==== Records to use
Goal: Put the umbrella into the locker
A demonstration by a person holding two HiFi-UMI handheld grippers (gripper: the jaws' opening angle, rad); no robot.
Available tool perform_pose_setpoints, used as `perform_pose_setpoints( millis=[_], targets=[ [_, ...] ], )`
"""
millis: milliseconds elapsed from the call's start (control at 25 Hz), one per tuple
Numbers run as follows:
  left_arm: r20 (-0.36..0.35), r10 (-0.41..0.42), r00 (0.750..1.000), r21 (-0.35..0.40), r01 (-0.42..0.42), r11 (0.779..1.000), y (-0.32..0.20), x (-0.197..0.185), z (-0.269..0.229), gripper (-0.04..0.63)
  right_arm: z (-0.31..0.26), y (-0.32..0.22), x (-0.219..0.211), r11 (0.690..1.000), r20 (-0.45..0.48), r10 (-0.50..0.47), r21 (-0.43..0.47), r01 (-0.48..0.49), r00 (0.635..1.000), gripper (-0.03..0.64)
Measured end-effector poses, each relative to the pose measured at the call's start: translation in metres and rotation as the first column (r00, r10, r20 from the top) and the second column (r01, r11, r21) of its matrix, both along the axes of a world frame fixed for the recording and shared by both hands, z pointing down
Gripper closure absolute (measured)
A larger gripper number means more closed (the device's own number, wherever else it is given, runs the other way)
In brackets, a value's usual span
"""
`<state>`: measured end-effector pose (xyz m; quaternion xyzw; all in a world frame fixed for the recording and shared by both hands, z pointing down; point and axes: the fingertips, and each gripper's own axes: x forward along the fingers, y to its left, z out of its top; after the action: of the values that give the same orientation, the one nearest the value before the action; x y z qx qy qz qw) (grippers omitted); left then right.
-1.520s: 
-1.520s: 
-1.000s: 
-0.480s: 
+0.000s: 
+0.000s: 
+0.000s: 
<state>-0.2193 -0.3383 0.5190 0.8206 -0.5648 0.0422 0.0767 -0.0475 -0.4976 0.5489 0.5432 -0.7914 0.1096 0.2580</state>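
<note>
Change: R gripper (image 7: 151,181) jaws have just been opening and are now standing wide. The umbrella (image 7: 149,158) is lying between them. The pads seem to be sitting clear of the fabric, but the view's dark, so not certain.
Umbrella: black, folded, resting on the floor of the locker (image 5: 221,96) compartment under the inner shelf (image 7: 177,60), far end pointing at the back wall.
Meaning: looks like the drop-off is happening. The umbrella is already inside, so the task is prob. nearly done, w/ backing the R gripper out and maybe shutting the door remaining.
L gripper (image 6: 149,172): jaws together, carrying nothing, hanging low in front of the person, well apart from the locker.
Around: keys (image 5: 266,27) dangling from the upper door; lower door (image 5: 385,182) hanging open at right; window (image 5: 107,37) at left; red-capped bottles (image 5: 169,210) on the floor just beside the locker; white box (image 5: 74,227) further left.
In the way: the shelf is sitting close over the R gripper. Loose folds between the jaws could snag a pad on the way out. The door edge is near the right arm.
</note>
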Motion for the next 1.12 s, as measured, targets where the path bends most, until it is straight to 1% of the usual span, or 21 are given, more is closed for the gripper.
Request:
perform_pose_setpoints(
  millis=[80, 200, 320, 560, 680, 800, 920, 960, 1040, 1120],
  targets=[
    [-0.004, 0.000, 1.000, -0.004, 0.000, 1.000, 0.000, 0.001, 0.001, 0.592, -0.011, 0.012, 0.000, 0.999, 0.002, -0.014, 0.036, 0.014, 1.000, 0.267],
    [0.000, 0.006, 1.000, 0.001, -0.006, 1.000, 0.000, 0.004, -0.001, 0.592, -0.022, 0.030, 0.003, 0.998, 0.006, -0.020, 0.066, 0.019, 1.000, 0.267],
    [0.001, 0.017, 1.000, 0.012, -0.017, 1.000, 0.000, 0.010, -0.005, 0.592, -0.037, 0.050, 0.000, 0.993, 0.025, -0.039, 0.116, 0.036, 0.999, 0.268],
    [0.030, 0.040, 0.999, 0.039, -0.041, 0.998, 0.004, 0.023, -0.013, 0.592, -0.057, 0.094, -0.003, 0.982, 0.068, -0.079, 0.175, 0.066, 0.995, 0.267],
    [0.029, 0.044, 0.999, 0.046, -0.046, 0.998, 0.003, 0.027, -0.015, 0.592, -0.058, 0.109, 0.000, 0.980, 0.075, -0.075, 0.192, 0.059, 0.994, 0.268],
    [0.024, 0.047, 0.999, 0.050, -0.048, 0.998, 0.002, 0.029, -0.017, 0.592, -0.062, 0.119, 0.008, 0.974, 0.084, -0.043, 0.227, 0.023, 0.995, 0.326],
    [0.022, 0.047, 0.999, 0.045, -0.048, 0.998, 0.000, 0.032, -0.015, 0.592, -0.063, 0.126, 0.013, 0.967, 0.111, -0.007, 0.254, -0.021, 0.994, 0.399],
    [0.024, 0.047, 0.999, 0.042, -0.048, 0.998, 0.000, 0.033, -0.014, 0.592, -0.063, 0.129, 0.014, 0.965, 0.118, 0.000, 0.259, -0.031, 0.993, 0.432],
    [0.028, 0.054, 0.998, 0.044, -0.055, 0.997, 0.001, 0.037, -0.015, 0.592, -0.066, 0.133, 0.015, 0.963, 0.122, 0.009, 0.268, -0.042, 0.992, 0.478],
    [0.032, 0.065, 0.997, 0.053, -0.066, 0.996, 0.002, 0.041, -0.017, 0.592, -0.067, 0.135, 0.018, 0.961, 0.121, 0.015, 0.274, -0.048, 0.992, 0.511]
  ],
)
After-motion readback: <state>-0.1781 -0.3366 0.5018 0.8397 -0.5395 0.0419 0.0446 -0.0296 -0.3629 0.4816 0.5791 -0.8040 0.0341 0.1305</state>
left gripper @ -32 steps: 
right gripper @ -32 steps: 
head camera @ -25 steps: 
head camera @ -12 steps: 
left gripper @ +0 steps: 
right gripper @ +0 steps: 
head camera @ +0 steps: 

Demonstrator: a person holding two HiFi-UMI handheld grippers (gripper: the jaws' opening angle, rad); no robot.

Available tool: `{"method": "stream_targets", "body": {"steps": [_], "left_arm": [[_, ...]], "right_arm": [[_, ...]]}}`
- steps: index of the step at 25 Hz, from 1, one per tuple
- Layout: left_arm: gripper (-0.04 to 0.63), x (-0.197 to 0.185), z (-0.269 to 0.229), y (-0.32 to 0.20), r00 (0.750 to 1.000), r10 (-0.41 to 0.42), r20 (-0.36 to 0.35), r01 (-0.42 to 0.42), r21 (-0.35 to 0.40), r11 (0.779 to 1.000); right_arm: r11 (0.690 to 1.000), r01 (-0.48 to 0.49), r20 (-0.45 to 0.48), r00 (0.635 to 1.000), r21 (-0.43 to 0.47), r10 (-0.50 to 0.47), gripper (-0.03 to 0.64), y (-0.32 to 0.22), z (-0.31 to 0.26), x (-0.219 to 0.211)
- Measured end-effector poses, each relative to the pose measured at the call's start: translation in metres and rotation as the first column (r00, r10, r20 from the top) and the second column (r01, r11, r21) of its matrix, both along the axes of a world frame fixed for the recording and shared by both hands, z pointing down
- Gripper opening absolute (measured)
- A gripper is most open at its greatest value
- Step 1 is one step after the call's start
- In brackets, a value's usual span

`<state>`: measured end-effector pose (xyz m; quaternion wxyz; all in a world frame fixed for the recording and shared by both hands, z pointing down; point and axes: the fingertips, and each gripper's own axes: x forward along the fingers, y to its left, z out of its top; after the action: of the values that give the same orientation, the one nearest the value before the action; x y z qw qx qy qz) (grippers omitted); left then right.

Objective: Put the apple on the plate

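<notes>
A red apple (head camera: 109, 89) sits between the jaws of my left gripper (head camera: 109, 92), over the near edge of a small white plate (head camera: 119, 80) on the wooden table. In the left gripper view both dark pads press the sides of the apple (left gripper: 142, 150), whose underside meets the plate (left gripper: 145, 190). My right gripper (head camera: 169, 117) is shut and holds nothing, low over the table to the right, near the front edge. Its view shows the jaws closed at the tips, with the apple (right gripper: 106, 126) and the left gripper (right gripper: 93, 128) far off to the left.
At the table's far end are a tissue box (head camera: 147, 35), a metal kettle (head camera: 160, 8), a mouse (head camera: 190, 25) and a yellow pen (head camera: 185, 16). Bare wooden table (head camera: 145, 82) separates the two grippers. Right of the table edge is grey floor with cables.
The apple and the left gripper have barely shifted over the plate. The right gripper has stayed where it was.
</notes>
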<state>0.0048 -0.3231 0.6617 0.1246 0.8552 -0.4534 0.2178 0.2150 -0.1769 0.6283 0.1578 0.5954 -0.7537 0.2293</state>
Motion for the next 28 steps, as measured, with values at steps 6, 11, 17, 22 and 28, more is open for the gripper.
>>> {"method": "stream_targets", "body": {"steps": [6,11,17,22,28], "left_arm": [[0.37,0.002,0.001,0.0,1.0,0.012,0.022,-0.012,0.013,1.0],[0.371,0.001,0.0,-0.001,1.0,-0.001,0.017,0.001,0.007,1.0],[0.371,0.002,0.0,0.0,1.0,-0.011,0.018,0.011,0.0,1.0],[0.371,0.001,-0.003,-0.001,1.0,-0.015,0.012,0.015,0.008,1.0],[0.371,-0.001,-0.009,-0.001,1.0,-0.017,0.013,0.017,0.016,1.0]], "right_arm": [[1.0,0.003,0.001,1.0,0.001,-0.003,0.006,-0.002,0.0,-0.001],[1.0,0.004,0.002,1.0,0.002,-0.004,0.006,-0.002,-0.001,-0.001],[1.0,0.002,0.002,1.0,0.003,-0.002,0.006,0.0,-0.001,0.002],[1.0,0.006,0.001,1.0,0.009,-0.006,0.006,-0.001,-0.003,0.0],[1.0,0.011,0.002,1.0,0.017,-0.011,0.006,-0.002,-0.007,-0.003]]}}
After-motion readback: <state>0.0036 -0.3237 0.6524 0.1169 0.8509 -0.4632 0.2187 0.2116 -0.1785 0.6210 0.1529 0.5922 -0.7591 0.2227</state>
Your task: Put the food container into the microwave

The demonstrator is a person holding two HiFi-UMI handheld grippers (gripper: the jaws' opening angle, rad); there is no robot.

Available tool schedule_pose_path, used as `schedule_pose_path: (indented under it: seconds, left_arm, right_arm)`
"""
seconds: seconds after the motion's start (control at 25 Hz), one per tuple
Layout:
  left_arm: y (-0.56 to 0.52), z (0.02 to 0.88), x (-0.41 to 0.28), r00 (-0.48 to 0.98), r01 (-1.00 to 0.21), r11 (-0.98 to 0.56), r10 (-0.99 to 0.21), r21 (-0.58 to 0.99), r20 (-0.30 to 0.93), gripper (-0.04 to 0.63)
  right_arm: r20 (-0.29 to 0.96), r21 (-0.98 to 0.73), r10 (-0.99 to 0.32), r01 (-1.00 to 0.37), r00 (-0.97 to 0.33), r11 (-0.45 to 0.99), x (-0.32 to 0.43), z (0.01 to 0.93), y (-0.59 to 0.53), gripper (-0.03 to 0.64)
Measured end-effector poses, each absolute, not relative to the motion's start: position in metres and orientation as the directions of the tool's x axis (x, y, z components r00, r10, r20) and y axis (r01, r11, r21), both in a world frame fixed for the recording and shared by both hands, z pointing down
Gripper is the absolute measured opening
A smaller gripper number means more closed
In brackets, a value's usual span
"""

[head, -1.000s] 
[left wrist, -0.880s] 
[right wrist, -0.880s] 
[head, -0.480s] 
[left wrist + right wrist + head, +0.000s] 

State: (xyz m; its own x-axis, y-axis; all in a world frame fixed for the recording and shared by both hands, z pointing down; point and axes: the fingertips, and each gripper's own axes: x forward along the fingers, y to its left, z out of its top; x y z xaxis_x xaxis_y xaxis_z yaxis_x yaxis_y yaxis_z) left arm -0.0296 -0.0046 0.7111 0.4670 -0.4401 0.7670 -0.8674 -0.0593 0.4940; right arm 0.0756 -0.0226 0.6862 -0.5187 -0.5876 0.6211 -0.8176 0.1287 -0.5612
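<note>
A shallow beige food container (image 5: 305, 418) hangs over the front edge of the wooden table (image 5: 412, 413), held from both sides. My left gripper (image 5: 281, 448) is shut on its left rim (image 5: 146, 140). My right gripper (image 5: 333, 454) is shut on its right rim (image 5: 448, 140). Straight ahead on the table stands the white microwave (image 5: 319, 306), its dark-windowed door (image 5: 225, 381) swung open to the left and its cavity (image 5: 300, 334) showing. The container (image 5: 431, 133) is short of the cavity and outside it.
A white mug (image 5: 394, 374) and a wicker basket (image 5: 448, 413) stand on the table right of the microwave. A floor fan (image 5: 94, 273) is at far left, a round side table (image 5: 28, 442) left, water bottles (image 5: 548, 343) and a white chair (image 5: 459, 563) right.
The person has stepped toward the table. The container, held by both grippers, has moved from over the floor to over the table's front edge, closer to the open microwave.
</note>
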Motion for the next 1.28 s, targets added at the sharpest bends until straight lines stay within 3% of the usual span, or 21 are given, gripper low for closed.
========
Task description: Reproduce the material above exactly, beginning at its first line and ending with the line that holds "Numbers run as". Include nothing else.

Your solution:
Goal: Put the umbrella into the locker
A demonstration by a person holding two HiFi-UMI handheld grippers (gripper: the jaws' opening angle, rad); no robot.
Available tool perform_pose_setpoints, used as `perform_pose_setpoints( millis=[_], targets=[ [_, ...] ], )`
"""
millis: milliseconds elapsed from the call's start (control at 25 Hz), one per tuple
Numbers run as follows:

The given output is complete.